Conforme crece un poquito más y tiene un poco más de fuerza (cerca de los dos años), se le puede solicitar ayuda para bajar las bolsas del carro cuando se viene del supermercado, o pedirle que ayude trayendo el pan o la mantequilla cuando se viene de la pulpería. Igualmente, se le puede pedir que ayude alcanzando las cosas mientras los adultos las guardan. Estas pequeñas ayudas hacen que el niño se sienta importante, le dan seguridad en él mismo y a la vez sientan bases de responsabilidad en el hogar.
A esta edad, incluso antes, se le debe enseñar a guardar los juguetes que no está utilizando. Se pueden usar canciones con consignas de limpieza para indicarle al niño que es hora de guardar y el adulto debe acompañar al niño y ayudarlo mientras ordena. Es posible que usted guarde más de lo que guarde él, por velocidad, pero lo importante es que él sienta que también esta colaborando y que además es su responsabilidad pero mamá me está ayudando. Más grandecito, se le puede dejar la total responsabilidad al niño pero siempre manteniéndose a la par de él para asegurarse de que lo haga cuando se le pidió que lo hiciera y no cuando él quiso hacerlo.
Por otro lado, conforme el niño va creciendo (tres años en adelante) es fundamental ir instaurando hábitos tales como lavarse las manos solito antes de comer, lo mismo que después de ir al baño, lavarse los dientes, bañarse y vestirse sólo (hasta donde pueda), sin embargo, recuerde que en la medida en que él practique hacerlo solito aprenderá a hacerlo en forma correcta.
Una vez que el niño inicia el preescolar se le deben ir formando hábitos de estudio, por lo tanto, cuando venga del kinder independientemente de que traiga tarea o no, debe realizar algún tipo de tarea como pintar, hacer bodoquitos, recortar, o bien, hacer la tarea que se le dejó en el kinder. Después de realizar la tarea, y alistar lo que deba llevar al día siguiente, puede jugar el resto del día, pero el niño sabrá que ya cumplió con sus responsabilidades.
Esto podría parecer un poco rudo para un pequeñín de preescolar, sin embargo, cuando éste pequeñín ingrese a la escuela, ya estará habituado a hacer la tarea cuando llegue a su casa después de que haya almorzado, ya que si el niño empieza jugando, sacarlo de su juego para llevarlo a hacer la tarea será más difícil y menos atractivo para el niño, que motivarlo a terminar la tarea para que pueda ir después a jugar.

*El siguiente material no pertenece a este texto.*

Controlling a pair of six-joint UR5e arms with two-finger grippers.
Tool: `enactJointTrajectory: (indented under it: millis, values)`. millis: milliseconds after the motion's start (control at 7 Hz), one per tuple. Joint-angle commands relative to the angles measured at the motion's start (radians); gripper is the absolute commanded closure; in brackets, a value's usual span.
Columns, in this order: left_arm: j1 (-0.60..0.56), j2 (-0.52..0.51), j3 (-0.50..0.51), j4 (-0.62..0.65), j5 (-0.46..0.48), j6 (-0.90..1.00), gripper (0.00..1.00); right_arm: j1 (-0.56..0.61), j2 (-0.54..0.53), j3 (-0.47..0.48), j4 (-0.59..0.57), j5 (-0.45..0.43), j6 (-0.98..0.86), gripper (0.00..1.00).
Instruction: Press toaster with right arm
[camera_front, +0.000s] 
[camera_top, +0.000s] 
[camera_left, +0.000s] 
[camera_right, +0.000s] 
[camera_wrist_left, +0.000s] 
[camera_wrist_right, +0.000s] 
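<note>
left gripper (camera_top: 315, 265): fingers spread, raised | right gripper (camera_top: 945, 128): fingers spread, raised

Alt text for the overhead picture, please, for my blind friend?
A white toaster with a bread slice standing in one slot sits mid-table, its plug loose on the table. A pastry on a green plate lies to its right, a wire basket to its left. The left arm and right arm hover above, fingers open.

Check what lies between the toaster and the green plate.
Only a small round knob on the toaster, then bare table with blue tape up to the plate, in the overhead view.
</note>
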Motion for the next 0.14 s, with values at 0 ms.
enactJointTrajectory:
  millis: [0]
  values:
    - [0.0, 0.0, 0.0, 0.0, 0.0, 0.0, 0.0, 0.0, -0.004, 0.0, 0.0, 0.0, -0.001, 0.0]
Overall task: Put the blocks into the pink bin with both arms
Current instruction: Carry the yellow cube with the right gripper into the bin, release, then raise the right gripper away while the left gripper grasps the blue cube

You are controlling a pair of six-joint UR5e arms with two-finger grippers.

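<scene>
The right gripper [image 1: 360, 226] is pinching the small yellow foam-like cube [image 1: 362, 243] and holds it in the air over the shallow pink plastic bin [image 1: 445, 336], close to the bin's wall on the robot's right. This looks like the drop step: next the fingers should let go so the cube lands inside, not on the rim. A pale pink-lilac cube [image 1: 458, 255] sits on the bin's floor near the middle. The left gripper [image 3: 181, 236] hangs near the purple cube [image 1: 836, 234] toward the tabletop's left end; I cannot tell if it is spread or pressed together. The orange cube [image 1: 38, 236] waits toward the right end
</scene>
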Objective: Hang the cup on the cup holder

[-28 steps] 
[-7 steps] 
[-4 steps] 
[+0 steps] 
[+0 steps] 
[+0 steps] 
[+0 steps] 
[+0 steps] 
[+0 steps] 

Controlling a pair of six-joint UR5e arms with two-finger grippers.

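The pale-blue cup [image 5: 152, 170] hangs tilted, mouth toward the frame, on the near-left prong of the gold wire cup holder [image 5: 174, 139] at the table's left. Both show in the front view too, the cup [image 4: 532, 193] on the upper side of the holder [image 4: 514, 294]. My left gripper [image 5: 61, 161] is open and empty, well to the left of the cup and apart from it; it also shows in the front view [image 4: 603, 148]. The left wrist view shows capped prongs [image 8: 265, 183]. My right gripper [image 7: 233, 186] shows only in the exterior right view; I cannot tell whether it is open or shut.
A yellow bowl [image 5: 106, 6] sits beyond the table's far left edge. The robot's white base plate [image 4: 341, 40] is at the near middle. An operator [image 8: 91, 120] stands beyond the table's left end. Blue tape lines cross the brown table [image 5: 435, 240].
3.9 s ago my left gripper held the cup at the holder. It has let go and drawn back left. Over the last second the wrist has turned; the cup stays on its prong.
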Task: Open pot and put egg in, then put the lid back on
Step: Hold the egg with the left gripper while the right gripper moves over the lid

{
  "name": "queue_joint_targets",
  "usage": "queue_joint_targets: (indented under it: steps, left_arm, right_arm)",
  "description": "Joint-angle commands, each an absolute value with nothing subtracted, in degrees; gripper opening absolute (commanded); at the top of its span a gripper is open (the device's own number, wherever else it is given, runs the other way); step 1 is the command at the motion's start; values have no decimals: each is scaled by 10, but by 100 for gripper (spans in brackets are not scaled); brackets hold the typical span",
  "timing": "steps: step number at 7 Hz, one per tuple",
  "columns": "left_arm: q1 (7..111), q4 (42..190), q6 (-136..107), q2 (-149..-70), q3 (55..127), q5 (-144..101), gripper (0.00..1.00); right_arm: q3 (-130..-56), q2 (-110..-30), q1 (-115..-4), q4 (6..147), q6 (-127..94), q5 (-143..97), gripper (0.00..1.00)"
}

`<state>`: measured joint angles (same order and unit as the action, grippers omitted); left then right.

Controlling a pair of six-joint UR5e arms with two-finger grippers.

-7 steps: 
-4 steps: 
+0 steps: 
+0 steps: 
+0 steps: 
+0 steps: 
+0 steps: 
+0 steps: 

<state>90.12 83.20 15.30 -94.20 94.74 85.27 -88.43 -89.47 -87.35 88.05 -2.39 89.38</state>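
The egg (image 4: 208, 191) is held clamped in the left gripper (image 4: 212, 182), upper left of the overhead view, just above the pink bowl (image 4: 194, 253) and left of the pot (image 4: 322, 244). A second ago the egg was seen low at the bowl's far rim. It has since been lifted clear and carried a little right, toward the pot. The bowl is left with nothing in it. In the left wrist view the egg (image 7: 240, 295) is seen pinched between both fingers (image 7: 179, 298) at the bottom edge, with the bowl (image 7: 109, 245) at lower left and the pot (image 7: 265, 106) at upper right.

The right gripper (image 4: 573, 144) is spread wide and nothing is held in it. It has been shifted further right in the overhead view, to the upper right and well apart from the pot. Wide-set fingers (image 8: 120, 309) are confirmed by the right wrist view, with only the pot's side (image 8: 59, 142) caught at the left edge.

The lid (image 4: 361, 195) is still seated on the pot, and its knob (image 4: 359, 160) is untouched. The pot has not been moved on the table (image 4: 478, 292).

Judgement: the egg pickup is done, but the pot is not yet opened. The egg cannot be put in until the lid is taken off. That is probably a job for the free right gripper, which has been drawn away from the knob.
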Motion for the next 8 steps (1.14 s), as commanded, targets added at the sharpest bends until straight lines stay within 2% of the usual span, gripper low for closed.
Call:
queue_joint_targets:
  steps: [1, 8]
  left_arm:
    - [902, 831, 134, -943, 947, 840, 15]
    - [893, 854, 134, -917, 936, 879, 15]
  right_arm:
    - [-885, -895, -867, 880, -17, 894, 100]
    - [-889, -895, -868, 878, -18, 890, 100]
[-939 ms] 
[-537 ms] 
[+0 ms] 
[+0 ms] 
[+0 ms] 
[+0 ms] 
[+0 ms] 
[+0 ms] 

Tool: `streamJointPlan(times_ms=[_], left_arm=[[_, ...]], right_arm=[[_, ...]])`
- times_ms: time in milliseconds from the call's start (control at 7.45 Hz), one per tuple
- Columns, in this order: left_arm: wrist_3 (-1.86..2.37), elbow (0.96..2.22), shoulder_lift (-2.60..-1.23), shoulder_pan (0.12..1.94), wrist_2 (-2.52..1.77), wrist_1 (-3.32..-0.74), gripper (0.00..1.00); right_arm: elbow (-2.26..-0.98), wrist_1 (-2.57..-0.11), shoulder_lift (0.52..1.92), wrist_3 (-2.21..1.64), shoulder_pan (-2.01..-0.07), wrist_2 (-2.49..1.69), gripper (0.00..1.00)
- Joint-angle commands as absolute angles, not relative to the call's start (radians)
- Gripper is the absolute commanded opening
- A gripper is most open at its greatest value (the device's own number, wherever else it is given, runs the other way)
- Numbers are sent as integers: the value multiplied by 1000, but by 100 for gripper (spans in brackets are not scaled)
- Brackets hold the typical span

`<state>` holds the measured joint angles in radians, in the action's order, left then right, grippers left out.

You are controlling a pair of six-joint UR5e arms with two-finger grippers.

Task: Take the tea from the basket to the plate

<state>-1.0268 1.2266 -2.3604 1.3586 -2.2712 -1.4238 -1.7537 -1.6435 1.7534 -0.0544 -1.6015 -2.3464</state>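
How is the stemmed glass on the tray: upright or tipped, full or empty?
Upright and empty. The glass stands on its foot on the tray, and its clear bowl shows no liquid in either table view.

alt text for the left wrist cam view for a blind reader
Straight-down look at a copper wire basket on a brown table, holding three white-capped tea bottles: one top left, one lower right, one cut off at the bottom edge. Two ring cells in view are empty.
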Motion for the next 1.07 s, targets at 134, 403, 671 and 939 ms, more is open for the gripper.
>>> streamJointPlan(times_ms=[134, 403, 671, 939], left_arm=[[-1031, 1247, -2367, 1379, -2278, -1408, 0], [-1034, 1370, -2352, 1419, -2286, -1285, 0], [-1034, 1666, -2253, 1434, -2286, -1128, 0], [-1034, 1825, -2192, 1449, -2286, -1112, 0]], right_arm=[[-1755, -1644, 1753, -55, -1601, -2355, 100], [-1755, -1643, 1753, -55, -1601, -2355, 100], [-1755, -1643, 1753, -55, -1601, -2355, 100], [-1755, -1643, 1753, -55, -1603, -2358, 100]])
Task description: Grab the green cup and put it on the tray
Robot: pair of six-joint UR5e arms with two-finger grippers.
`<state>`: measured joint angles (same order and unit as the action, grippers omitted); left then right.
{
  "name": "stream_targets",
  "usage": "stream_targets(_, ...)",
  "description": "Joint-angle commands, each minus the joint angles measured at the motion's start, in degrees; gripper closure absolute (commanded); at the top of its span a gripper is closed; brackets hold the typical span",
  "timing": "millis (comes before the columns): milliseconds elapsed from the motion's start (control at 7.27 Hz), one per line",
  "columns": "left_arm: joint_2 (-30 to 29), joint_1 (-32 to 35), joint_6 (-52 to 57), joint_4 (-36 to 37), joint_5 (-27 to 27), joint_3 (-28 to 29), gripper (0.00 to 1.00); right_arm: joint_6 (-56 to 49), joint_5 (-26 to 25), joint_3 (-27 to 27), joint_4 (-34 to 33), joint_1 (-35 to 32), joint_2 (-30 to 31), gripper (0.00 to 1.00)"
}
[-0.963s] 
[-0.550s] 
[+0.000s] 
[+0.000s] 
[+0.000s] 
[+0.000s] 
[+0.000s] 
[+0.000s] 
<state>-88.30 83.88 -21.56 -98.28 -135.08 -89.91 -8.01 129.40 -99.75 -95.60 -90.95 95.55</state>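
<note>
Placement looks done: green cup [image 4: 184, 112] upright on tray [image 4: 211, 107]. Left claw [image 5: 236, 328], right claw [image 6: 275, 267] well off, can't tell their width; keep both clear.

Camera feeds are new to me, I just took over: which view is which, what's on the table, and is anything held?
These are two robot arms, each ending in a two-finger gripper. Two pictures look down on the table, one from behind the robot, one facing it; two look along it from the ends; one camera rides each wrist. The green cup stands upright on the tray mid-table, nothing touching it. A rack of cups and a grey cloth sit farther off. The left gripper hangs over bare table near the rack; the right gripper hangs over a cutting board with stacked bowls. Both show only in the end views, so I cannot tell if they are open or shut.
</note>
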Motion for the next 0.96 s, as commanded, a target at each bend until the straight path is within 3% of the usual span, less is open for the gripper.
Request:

Igualmente, es el niño quien debe alistar sus útiles escolares para el día siguiente, guiado por un horario o por una lista de chequeo en la que estén escritas las cosas que debe llevar y las vaya tachando conforme las alista. Por supuesto, los padres deberán supervisar posteriormente que el niño haya echado todo lo que necesita, lo mismo que en los primeros años escolares, supervisarlo mientras estudia, e incluso enseñarlo a estudiar, pero siempre con la perspectiva de dejar que el niño aprenda a hacerlo sólo ya que de lo contrario el niño puede llegar a sexto grado o aún el colegio y necesitar que mamá o papá se sienten a estudiar con él.
En el caso de los niños con Déficit Atencional, es posible que requieran mayor supervisión pues parte de su inatención será dejar materiales y tareas olvidadas. Sin embargo, igualmente se les debe inculcar la responsabilidad y no caer en el juego de llevarles a la escuela lo que olviden en casa.
Quizás usted sienta que son muchas reglas para niños tan pequeños, pero le aseguro que si se hace de manera afectiva, no con gritos, sino con amor y autoridad equilibradas, y de manera constante, más adelante ellos se lo agradecerán, pues les habrá dado las herramientas para ser personas disciplinadas y responsables.